I'm having some difficulty with my regex search, and I don't quite know why. I have a file with values formatted as such:
1 -1 2 SER HA H 4.477 0.003 1
2 -1 2 SER HB2 H 3.765 0.001 1
3 -1 2 SER HB3 H 3.765 0.001 1
4 -1 2 SER C C 173.726 0.2 1
5 -1 2 SER CA C 58.16 0.047 1
6 -1 2 SER CB C 64.056 0.046 1
7 0 3 HIS H H 8.357 0.004 1
8 0 3 HIS HA H 4.725 0.003 1
9 0 3 HIS HB2 H 3.203 0.003 2
.....
63 7 10 GLU HA H 4.328 0.004 1
64 7 10 GLU HB2 H 2.154 0.005 2
65 7 10 GLU HB3 H 2.156 0.004 2
66 7 10 GLU HG2 H 2.262 0.014 2
67 7 10 GLU HG3 H 2.464 0.001 2
68 7 10 GLU C C 177.242 0.2 1
69 7 10 GLU CA C 59.009 0.068 1
...
I want to search for the above strings exclusively line by line.
import re
with open('delete.txt') as file:
for lines in file:
modifier=lines.strip()
A=re.search('\B\d+\s[A-Z][A-Z][A-Z]\s[A-Z]',modifier)
if A != None:
search=A.string
print(search)
The formatting for the above files changes a lot, however what is always consistent is there will be a number, followed by 3 letters, followed by another letter.
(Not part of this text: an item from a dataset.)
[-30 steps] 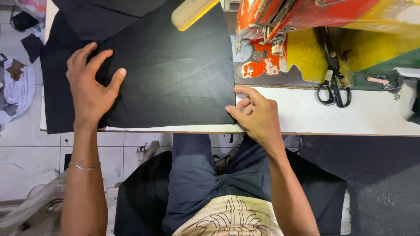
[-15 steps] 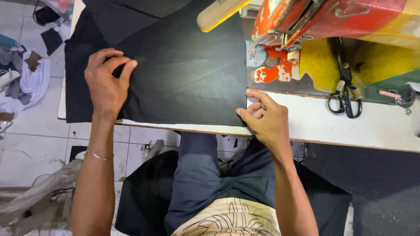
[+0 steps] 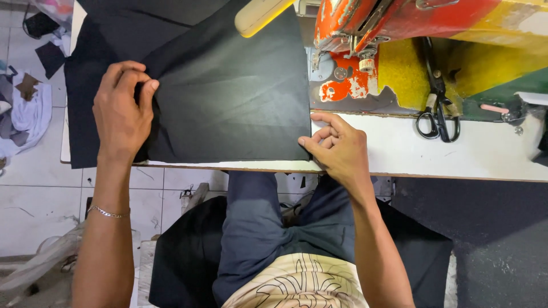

I.E. 2 SER HA
So I decided to use that as my regex search, but this isn't quite working. After the 63 7 10 GLU
line it works perfectly, but it doesn't find any of the other entries before that, despite the fact it appears every line is the same format.
The above example is a MVE.
Any help would be greatly appreciated!